We can just mark PerformConcurrentlyOp as not having a terminator at all, similarly to how ModuleOp does not. This will remove the need for this operation, and likely simplify some other logic.

468

Nit: let's not commit commented-out code.

485
516–521

Let's add the namespace prefix systematically

mlir/lib/Dialect/SCF/SCF.cpp
1059

Please add a test for all user-visible error messages.

1060

"index type index" sounds tautological.

1072

Nit: type mismatch between the result << i << "(" << ... << " of the terminator would avoid the awkward 1th result and 2th result.

1114–1119

Can't we just put this part into a custom directive and use declarative assembly for the rest?

1139

Please create a block with builder, that's why it is provided....

1273–1286

Can't this just return getBody()->without_terminator() ?
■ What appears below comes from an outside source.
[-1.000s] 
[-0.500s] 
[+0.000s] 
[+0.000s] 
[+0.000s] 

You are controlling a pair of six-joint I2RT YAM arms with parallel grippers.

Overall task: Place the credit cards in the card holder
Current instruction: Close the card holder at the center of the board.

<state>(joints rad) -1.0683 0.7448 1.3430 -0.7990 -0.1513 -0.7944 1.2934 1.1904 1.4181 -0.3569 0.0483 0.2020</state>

This revision now requires changes to proceed.May 30 2022, 1:48 AM
nicolasvasilache marked 13 inline comments as done.

Address review comments.

nicolasvasilache marked an inline comment as done.May 30 2022, 8:38 AM
nicolasvasilache added inline comments.
mlir/lib/Dialect/SCF/SCF.cpp
1059

not actually produceable, dropped it.

1114–1119

Could not find a way to handle the "induction variable"-like bbargs in the declarative assembly format.
In the absence of that, this would result in moving almost all of the code to the custom hook without much benefit.
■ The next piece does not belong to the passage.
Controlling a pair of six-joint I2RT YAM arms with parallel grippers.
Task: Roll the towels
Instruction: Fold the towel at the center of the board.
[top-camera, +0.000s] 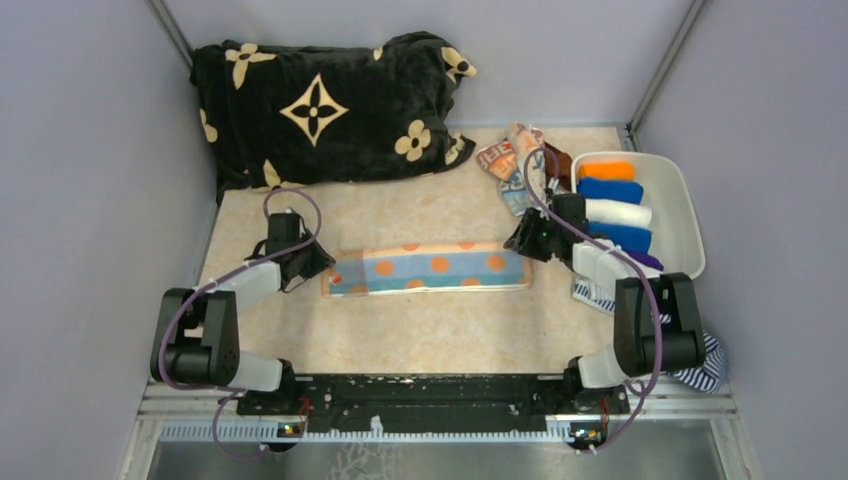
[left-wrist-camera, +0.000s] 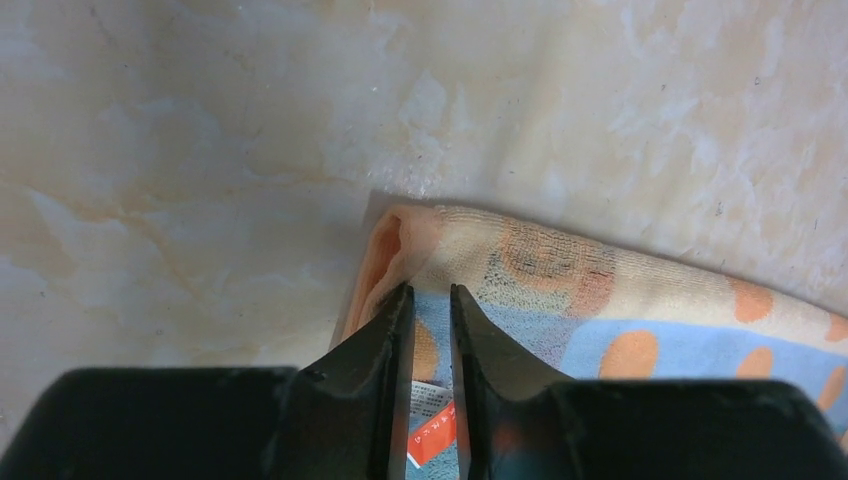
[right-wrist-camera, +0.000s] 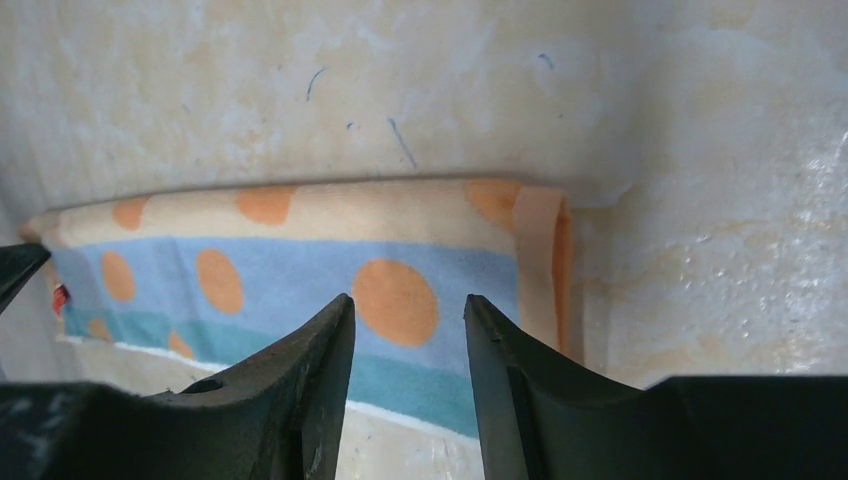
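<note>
The orange-peach printed towel (top-camera: 430, 268) lies folded in a long flat strip across the middle of the table, with blue and teal bands and orange dots. My left gripper (top-camera: 318, 262) is at its left end; in the left wrist view the jaws (left-wrist-camera: 431, 292) stand a narrow gap apart over the towel (left-wrist-camera: 620, 300) and its red-and-white tag (left-wrist-camera: 432, 430), holding nothing. My right gripper (top-camera: 520, 240) is open over the right end; in the right wrist view it (right-wrist-camera: 408, 300) hovers above the towel (right-wrist-camera: 300, 270). A pale blue-white printed towel (top-camera: 510, 160) and a brown towel (top-camera: 560, 165) lie crumpled at the back right.
A white bin (top-camera: 680, 200) at the right holds several rolled towels: orange (top-camera: 606, 171), blue (top-camera: 610, 190), white (top-camera: 617, 213). A navy-and-white striped cloth (top-camera: 705, 360) lies by the right arm's base. The black flowered blanket (top-camera: 320, 110) fills the back left.
</note>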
Added a TODO as it would indeed be a nice improvement to use the declarative format.

nicolasvasilache marked an inline comment as done.May 30 2022, 8:38 AM
ftynse accepted this revision.May 30 2022, 8:41 AM
This revision is now accepted and ready to land.May 30 2022, 8:41 AM
This revision was automatically updated to reflect the committed changes.
christopherbate added inline comments.
mlir/lib/Dialect/SCF/SCF.cpp
1272

@nicolasvasilache Currently this operation assumes that there will be a yielded value for each "parallel_insert_slice" operation. Would it make sense to change this to have a single return type for each unique "dest" value for all the parallel insert slice operations? For example, a distributed "copy" operation could have each thread copying non-contiguous portions of the source to a single destination value. Currently, that would yield a result variable for each portion.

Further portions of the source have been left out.